12 Replies Latest reply on Jul 8, 2009 2:27 PM by joe.marques

    Jopr Recovery Alert Not working

    amit8484

      I currently have this setup.

      I have one alert to fire when availability goes down, and then disable until re-enabled by an recovery alert

      I have the recovery alert to fire when availability goes back up, and re-enabled the first alert, but thats not working

      my first alert is not being re-enabled by the recovery alert, whats wrong?

        • 1. Re: Jopr Recovery Alert Not working

          I've not seen issues with recovery alerts. Please post the full, exact details of both alert definitions. I'll use that information to try and reproduce locally.

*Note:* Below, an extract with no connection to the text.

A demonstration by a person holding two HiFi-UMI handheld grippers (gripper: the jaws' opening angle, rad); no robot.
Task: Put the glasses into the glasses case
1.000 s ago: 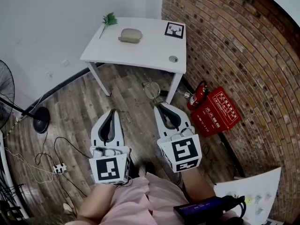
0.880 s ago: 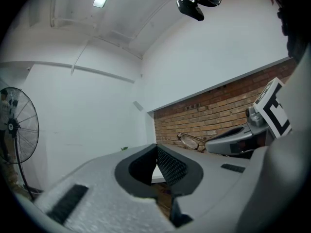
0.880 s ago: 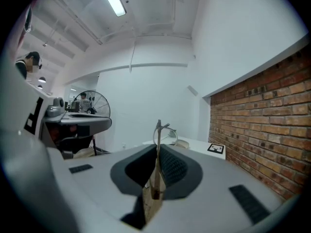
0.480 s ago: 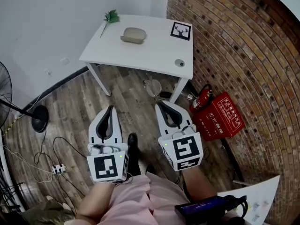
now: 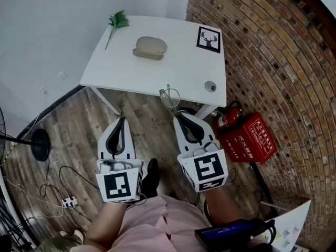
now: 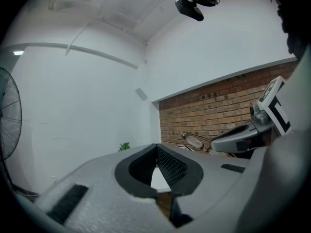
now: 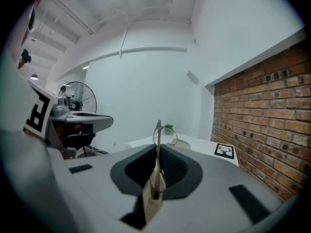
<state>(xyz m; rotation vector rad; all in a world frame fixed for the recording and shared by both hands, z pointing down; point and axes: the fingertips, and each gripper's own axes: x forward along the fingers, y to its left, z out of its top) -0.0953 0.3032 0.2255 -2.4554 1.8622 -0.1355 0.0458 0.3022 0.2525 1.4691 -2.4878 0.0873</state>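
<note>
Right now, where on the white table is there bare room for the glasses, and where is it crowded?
The widest bare patch is the near left part of the table, between the glasses case and the front edge. A narrower strip lies between the case and the deer card. The far side, with green sprig and case, is busier.

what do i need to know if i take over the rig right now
Left tool: shut, empty.
Right tool: shut on the glasses, in the air by the table's near edge.
Case: on the table, apart from both tools; can't tell if open.
Done: glasses picked up.
Left: bring them to the case, put them in.
</note>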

          • 2. Re: Jopr Recovery Alert Not working
            amit8484

            Jboss AS Alert

            Condition Set
            If Condition: Availability goes DOWN

            Dampening Rule: Each time condition set is true


            Action Filters: Disable alert until re-enabled manually or by recovery alert : true

            Recovery Alert for JboSS Server Alert

            Condition Set
            If Condition: Availability goes UP

            Dampening Rule: Each time condition set is true

            Recovery Alert: for Jboss AS Alert

            Action Filters: Disable alert until re-enabled manually or by recovery alert : false

            • 3. Re: Jopr Recovery Alert Not working

              That definition looks correct.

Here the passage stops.